Your list of myth's to burst are all about foreign policy. I think a good discussion about the myth of conservative goodness at home is due as well. Both sides always talk at each other when these subjects come up as though one position justifies or absolves the other. Is that what you mean by undressing cows? A willingness to examine the total timeline of events?

As for terror it should be understood that terror is a tactic not a myth. The purpose of undermining an opponents will to fight, sense of security, et al has been with us for time immemorial. It isn't going anywhere.

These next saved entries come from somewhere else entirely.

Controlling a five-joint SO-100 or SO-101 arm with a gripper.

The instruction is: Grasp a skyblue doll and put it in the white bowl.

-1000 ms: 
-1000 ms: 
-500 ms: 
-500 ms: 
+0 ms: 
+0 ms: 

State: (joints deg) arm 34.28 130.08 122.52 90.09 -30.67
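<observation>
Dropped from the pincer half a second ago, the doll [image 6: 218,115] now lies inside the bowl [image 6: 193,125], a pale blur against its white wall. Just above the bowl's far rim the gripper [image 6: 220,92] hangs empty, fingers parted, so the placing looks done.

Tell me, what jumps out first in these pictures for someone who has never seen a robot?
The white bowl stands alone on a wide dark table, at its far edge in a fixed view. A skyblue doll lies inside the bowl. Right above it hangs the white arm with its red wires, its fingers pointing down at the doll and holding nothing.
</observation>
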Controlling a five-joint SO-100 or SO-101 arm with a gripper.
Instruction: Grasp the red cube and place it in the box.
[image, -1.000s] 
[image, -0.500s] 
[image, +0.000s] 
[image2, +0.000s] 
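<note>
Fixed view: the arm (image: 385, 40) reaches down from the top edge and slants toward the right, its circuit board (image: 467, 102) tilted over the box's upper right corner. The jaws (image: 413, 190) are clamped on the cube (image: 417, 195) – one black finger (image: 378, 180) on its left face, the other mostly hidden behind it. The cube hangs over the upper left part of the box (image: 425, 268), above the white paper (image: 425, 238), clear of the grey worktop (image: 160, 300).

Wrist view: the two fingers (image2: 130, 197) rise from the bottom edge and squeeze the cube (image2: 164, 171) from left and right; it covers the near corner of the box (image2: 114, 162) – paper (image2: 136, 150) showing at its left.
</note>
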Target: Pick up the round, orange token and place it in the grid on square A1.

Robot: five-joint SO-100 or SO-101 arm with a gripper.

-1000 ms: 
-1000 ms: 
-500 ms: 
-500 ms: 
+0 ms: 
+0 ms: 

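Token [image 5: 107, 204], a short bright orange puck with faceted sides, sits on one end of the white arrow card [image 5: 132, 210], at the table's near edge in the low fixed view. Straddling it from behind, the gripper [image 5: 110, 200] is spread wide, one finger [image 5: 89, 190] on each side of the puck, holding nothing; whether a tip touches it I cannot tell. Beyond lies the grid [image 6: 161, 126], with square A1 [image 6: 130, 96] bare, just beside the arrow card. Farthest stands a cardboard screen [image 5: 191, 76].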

yo MC - let's call it 'climate change', to be more neutral - 'global warming' is the more politically loaded term. the climate is changing, as it always has - as the example of mars's climate history shows, you don't need humans (maybe martians). I am no climate scientist but I have read enough news stories about the 'discovery' of 'new' climate effects with the potential to radically challenge the so-called 'consensus' on anthropogenic change (to paraphrase a recent lecture by michael crichton, you are no longer talking about science when you invoke 'consensus', you are talking about politics), along with numerous stories on the gaping holes in our extremely low-resolution models, to confidently say that we do not know enough to address the problem in any useful way - especially when you consider the scale of the proposed solutions (e.g. the world economy). not only that, but working at an environmental nonprofit for almost a year now has given me the confidence to say that at least some of the most vocal voices in this debate have little understanding of the science and perhaps even less understanding of our policy options here, to say nothing of reality and history in general. IMHO.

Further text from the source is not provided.